• **What is required**
Print the listing below exactly.

== Data shown

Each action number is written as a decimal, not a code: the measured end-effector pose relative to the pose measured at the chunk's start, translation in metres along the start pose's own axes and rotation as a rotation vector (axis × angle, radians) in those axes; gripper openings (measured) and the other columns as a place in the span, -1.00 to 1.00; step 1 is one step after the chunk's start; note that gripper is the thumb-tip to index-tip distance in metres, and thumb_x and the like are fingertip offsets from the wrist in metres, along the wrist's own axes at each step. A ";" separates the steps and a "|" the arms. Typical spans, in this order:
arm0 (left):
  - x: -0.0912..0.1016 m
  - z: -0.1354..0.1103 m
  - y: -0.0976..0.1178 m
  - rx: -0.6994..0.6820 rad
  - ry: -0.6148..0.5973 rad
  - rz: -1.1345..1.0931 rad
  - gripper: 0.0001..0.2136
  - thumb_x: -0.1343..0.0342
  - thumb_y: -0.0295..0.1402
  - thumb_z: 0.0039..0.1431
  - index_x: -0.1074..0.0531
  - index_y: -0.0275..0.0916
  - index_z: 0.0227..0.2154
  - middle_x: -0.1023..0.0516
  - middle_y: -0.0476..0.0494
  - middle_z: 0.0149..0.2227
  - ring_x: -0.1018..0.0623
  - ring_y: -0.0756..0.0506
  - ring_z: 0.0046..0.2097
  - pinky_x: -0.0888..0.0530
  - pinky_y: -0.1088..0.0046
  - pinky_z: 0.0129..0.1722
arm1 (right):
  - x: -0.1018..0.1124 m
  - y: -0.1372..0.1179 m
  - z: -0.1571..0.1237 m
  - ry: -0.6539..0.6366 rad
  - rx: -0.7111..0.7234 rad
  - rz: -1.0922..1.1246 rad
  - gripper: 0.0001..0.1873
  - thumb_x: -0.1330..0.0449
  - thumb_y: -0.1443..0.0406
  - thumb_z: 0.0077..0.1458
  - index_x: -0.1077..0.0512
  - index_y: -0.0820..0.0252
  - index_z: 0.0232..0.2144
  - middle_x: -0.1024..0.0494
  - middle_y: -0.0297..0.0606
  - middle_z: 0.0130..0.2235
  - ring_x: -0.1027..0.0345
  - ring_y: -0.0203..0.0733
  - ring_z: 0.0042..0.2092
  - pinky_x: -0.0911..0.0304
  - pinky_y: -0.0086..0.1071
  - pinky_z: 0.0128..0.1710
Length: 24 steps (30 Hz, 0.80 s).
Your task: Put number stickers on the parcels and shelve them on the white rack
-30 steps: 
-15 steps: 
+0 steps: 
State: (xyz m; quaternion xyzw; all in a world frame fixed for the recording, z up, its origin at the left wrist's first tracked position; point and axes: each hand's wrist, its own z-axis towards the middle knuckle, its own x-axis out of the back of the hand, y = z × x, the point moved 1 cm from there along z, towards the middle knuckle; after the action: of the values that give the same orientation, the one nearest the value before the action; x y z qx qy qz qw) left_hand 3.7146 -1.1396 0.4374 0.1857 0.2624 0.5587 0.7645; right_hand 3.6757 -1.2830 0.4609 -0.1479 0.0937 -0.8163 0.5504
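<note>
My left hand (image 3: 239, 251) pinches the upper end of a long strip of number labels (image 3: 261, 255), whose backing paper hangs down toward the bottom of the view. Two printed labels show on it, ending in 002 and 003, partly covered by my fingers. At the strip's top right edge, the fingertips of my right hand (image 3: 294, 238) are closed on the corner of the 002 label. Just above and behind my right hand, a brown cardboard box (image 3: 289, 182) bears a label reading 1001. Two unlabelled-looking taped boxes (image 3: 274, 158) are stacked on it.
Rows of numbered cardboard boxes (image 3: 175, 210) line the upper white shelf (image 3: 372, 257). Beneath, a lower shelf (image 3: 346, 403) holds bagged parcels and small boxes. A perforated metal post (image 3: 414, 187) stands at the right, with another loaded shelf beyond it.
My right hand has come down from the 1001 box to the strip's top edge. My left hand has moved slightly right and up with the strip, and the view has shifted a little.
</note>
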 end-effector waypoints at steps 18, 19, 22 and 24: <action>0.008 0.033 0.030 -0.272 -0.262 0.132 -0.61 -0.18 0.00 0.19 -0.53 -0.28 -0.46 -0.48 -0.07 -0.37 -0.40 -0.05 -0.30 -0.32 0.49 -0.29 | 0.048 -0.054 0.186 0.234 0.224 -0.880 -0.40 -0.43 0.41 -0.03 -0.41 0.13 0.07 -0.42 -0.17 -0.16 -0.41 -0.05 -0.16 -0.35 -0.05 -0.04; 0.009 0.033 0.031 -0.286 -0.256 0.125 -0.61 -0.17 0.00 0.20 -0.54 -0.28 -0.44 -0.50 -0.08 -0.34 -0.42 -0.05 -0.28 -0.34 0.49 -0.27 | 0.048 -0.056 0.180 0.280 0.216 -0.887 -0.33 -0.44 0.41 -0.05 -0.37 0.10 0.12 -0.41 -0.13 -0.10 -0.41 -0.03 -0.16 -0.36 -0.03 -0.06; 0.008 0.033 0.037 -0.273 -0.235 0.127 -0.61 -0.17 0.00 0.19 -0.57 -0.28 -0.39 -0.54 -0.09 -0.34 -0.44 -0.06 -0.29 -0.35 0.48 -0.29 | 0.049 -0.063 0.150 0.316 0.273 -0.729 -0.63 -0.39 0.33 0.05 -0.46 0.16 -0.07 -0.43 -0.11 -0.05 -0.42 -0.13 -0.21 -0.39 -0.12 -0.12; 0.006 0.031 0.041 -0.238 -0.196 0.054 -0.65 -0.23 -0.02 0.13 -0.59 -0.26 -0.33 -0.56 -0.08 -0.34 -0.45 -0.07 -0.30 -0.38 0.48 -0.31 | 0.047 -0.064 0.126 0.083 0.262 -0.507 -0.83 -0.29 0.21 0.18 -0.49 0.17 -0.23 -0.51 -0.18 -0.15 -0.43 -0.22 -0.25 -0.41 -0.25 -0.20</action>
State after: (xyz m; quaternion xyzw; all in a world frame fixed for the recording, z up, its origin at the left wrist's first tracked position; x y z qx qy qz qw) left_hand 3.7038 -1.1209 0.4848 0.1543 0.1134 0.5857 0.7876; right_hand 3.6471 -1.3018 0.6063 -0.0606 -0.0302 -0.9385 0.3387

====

• **Your solution**
Each action number is written as a decimal, not a code: the measured end-effector pose relative to the pose measured at the chunk's start, translation in metres along the start pose's own axes and rotation as a rotation vector (axis × angle, radians) in those axes; gripper openings (measured) and the other columns as a place in the span, -1.00 to 1.00; step 1 is one step after the chunk's start; note that gripper is the thumb-tip to index-tip distance in metres, and thumb_x and the like are fingertip offsets from the wrist in metres, along the wrist's own axes at each step. A ";" separates the steps and a "|" the arms. Typical spans, in this order:
arm0 (left):
  - x: -0.0912..0.1016 m
  - z: -0.1354..0.1103 m
  - y: -0.0976..0.1178 m
  - rx: -0.6994..0.6820 rad
  - ry: -0.6148..0.5973 rad
  - rz: -1.1345..1.0931 rad
  - gripper: 0.0001..0.2136
  - thumb_x: -0.1343..0.0342
  - thumb_y: -0.0295..0.1402
  - thumb_z: 0.0039..0.1431
  - index_x: -0.1074..0.0531
  - index_y: -0.0275..0.0916
  - index_z: 0.0227..0.2154
  - middle_x: -0.1023..0.0516
  - middle_y: -0.0476..0.0494
  - middle_z: 0.0149..0.2227
  - ring_x: -0.1018..0.0623
  - ring_y: -0.0756..0.0506
  - ring_z: 0.0046..0.2097
  - pinky_x: -0.0888..0.0530
  - pinky_y: -0.1088..0.0046
  - pinky_z: 0.0129..0.1722
arm1 (right):
  - x: -0.1018..0.1124 m
  - y: -0.1372..0.1179 m
  - z: -0.1571..0.1237 m
  - ry: -0.6539..0.6366 rad
  - rx: -0.7111..0.7234 rad
  - rz: -1.0922..1.1246 rad
  - gripper: 0.0001..0.1873
  - thumb_x: -0.1330..0.0449
  - thumb_y: -0.1443..0.0406
  - thumb_z: 0.0077..0.1458
  - index_x: -0.1077..0.0512
  - index_y: -0.0820..0.0252
  - index_z: 0.0232..0.2144
  - middle_x: -0.1024..0.0494
  - middle_y: -0.0297..0.0606
  - middle_z: 0.0130..0.2235
  - ring_x: -0.1027..0.0345
  - ring_y: -0.0203..0.0733
  - ring_z: 0.0042..0.2092
  - pinky_x: -0.0911..0.0304
  - pinky_y: -0.0086..0.1071
  - pinky_z: 0.0128..0.1710
Length: 24 steps (30 Hz, 0.80 s).
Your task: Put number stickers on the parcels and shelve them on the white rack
-30 steps: 
-15 steps: 
+0 steps: 
State: (xyz m; quaternion xyzw; all in a world frame fixed for the recording, z up, its origin at the left wrist's first tracked position; point and axes: each hand's wrist, its own z-axis towards the middle knuckle, its own x-axis out of the back of the hand, y = z × x, the point moved 1 cm from there along z, towards the middle knuckle; after the action: of the values that give the same orientation, the one nearest the value before the action; x y z qx qy qz qw) left_hand 3.7146 -1.1396 0.4374 0.1857 0.2624 0.5587 0.7645; right_hand 3.6757 -1.2830 0.4609 -0.1479 0.0937 -0.8163 0.5504
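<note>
My left hand (image 3: 239, 251) pinches the upper end of a long strip of number labels (image 3: 261, 255), whose backing paper hangs down toward the bottom of the view. Two printed labels show on it, ending in 002 and 003, partly covered by my fingers. At the strip's top right edge, the fingertips of my right hand (image 3: 294, 238) are closed on the corner of the 002 label. Just above and behind my right hand, a brown cardboard box (image 3: 289, 182) bears a label reading 1001. Two unlabelled-looking taped boxes (image 3: 274, 158) are stacked on it.
Rows of numbered cardboard boxes (image 3: 175, 210) line the upper white shelf (image 3: 372, 257). Beneath, a lower shelf (image 3: 346, 403) holds bagged parcels and small boxes. A perforated metal post (image 3: 414, 187) stands at the right, with another loaded shelf beyond it.
My right hand has come down from the 1001 box to the strip's top edge. My left hand has moved slightly right and up with the strip, and the view has shifted a little.
</note>
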 end-effector waypoints at steps 18, 19, 22 and 24: <action>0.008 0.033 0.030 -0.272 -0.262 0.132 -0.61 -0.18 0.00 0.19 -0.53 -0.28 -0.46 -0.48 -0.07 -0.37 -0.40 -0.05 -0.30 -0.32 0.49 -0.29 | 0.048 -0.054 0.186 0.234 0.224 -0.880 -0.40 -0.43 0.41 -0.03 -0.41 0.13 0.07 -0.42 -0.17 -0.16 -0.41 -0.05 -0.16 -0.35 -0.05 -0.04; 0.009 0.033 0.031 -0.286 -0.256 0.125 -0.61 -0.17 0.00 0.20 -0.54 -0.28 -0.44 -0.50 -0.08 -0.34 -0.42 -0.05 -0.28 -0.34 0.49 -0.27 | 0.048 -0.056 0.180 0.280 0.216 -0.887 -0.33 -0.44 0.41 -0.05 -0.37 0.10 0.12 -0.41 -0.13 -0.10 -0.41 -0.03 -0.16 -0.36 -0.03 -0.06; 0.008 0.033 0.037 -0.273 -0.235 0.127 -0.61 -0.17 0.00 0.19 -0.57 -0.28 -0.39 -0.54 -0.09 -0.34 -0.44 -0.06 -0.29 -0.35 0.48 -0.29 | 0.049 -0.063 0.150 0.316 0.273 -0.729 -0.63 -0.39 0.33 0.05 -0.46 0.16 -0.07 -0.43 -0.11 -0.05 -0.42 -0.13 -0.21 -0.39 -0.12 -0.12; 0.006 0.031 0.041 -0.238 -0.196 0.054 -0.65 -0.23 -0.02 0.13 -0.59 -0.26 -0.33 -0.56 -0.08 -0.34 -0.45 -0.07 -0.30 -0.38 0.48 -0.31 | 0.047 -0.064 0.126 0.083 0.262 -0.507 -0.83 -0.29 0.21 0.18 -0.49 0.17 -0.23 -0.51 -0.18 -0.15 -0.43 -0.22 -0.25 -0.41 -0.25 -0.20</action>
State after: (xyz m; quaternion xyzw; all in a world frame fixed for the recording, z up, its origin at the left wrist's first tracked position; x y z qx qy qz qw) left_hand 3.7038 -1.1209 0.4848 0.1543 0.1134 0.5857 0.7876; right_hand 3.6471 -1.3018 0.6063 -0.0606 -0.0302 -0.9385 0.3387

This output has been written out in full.